- **TASK DESCRIPTION**: Omit every picture, then return the listing verbatim.

- **DATASET SECTION**:
^^^^^^^^
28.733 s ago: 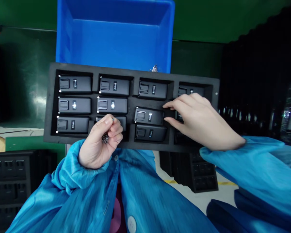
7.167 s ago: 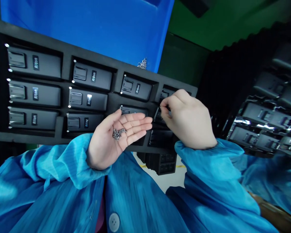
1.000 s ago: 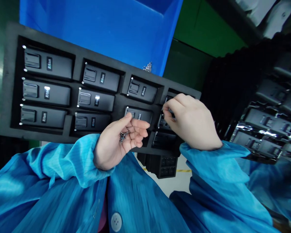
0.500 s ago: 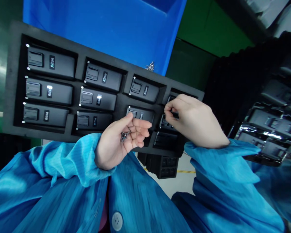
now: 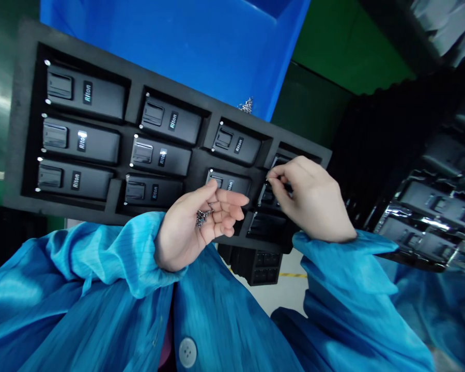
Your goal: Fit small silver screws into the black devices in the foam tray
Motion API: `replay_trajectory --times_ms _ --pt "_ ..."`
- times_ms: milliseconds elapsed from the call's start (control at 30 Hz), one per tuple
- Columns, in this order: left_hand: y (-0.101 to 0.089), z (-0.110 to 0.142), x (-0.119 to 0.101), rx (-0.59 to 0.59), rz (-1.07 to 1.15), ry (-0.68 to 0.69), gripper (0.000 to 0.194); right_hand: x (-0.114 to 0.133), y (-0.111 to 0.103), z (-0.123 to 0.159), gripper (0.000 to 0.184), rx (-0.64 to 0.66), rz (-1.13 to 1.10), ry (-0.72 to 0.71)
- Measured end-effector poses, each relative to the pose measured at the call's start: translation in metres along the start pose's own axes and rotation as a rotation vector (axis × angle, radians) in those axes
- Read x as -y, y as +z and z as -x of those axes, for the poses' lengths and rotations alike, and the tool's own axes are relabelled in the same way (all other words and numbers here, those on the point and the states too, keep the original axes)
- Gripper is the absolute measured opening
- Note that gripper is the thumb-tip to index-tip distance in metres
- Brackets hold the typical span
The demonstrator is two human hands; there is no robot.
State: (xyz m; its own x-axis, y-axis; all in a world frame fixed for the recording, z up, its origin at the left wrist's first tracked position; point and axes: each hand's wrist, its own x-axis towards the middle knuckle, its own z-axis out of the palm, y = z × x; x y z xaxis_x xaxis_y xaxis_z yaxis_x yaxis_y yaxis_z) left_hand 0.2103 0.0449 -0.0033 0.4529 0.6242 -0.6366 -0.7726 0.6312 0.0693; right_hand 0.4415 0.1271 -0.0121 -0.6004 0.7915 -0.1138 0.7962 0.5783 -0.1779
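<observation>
A black foam tray (image 5: 19, 129) lies in front of me, its pockets filled with several black plastic parts (image 5: 160, 157) marked Riton. My left hand (image 5: 196, 225) is cupped palm up at the tray's near edge, fingers curled round a small pile of metal screws (image 5: 202, 217). My right hand (image 5: 308, 199) hovers over the tray's right column, thumb and forefinger pinched together at a part (image 5: 269, 194) there. What the pinch holds is too small to make out. Both arms wear blue sleeves.
A blue plastic bin (image 5: 186, 46) stands behind the tray, with a few loose screws (image 5: 246, 106) at its lower corner. Shiny black trays of parts (image 5: 426, 217) are stacked at the right. More black trays (image 5: 256, 261) sit on the floor below. Green surface lies beyond.
My right hand has dipped slightly down onto the right column part. The left hand stays cupped round the screws. The view has shifted a little.
</observation>
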Motion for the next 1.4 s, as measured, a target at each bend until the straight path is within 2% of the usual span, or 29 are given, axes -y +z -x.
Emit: replay_trajectory --times_ms 167,333,467,567,667,833,1033,1233,1400 --pt "0.0 0.0 0.0 0.006 0.006 0.0 0.056 -0.002 0.007 0.004 0.017 -0.035 0.045 -0.01" --pt "0.0 0.001 -0.002 -0.002 0.004 0.011 0.057 0.005 -0.006 0.006 0.019 -0.078 -0.042 -0.042" --pt "0.003 0.001 -0.004 -0.026 -0.004 0.007 0.06 0.025 -0.016 0.003 0.018 -0.045 0.166 -0.084" --pt "0.005 0.002 -0.005 -0.048 0.001 -0.003 0.06 0.041 -0.013 0.0 0.015 0.011 0.335 -0.016" --pt "0.005 0.003 -0.007 -0.05 -0.005 -0.006 0.061 0.05 -0.004 -0.003 0.016 0.005 0.414 0.078" --pt "0.002 0.008 -0.011 -0.023 -0.001 0.015 0.061 0.053 0.011 0.0 0.02 -0.054 0.412 0.164" --pt "0.0 0.009 -0.013 -0.017 0.006 0.004 0.061 0.059 0.021 0.005 0.026 -0.13 0.454 0.18" --pt "-0.003 0.009 -0.012 0.004 0.016 0.005 0.06 0.065 0.018 0.002 0.033 -0.086 0.376 0.169" --pt "-0.005 0.01 -0.01 0.009 -0.003 0.001 0.055 0.069 0.017 -0.006 0.037 -0.055 0.312 0.242"
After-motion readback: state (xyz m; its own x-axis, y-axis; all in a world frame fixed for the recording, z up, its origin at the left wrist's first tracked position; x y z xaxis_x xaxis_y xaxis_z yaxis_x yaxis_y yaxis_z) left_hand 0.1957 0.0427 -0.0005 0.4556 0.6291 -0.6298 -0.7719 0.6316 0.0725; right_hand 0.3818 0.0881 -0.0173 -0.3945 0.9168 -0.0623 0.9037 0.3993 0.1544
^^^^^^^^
- **YOUR SOLUTION**:
28.733 s ago: 
7.167 s ago: 
1.000 s ago: 
0.500 s ago: 
now: 
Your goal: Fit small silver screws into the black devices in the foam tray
Motion API: `replay_trajectory --times_ms _ --pt "_ ..."`
- times_ms: milliseconds elapsed from the call's start (control at 30 Hz), one per tuple
- Columns, in this order: left_hand: y (-0.101 to 0.089), z (-0.110 to 0.142), x (-0.119 to 0.101), rx (-0.59 to 0.59), rz (-1.07 to 1.15), ry (-0.68 to 0.69), gripper (0.000 to 0.194); right_hand: x (-0.114 to 0.133), y (-0.111 to 0.103), z (-0.123 to 0.159), gripper (0.000 to 0.184), rx (-0.64 to 0.66), rz (-1.13 to 1.10), ry (-0.72 to 0.71)
- Measured end-effector poses, each relative to the pose measured at the call's start: translation in metres along the start pose's own axes and rotation as a rotation vector (axis × angle, radians) in those axes
- Read x as -y, y as +z and z as -x of those axes, for the poses' lengths and rotations alike, and the tool's own axes are relabelled in the same way (all other words and numbers here, those on the point and the states too, keep the original axes)
- Gripper is the absolute measured opening
- Note that gripper is the thumb-tip to index-tip distance in metres
- Brackets hold the typical span
The demonstrator is two human hands; there is no robot.
State: (xyz m; its own x-axis, y-axis; all in a world frame fixed for the recording, z up, its origin at the left wrist's first tracked position; point and axes: each hand's wrist, its own x-axis towards the middle knuckle, its own z-axis out of the palm, y = z × x; x y z xaxis_x xaxis_y xaxis_z yaxis_x yaxis_y yaxis_z) left_hand 0.2103 0.0449 -0.0033 0.4529 0.6242 -0.6366 -0.7726 0.6312 0.0693; right_hand 0.4415 0.1271 -0.0121 -0.6004 0.7915 -0.1138 0.7962 0.5783 -0.1779
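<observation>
A black foam tray (image 5: 19, 129) lies in front of me, its pockets filled with several black plastic parts (image 5: 160, 157) marked Riton. My left hand (image 5: 196, 225) is cupped palm up at the tray's near edge, fingers curled round a small pile of metal screws (image 5: 202, 217). My right hand (image 5: 308, 199) hovers over the tray's right column, thumb and forefinger pinched together at a part (image 5: 269, 194) there. What the pinch holds is too small to make out. Both arms wear blue sleeves.
A blue plastic bin (image 5: 186, 46) stands behind the tray, with a few loose screws (image 5: 246, 106) at its lower corner. Shiny black trays of parts (image 5: 426, 217) are stacked at the right. More black trays (image 5: 256, 261) sit on the floor below. Green surface lies beyond.
My right hand has dipped slightly down onto the right column part. The left hand stays cupped round the screws. The view has shifted a little.
</observation>
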Motion for the next 1.4 s, as measured, a target at each bend until the straight path is within 2% of the usual span, or 29 are given, axes -y +z -x.
Emit: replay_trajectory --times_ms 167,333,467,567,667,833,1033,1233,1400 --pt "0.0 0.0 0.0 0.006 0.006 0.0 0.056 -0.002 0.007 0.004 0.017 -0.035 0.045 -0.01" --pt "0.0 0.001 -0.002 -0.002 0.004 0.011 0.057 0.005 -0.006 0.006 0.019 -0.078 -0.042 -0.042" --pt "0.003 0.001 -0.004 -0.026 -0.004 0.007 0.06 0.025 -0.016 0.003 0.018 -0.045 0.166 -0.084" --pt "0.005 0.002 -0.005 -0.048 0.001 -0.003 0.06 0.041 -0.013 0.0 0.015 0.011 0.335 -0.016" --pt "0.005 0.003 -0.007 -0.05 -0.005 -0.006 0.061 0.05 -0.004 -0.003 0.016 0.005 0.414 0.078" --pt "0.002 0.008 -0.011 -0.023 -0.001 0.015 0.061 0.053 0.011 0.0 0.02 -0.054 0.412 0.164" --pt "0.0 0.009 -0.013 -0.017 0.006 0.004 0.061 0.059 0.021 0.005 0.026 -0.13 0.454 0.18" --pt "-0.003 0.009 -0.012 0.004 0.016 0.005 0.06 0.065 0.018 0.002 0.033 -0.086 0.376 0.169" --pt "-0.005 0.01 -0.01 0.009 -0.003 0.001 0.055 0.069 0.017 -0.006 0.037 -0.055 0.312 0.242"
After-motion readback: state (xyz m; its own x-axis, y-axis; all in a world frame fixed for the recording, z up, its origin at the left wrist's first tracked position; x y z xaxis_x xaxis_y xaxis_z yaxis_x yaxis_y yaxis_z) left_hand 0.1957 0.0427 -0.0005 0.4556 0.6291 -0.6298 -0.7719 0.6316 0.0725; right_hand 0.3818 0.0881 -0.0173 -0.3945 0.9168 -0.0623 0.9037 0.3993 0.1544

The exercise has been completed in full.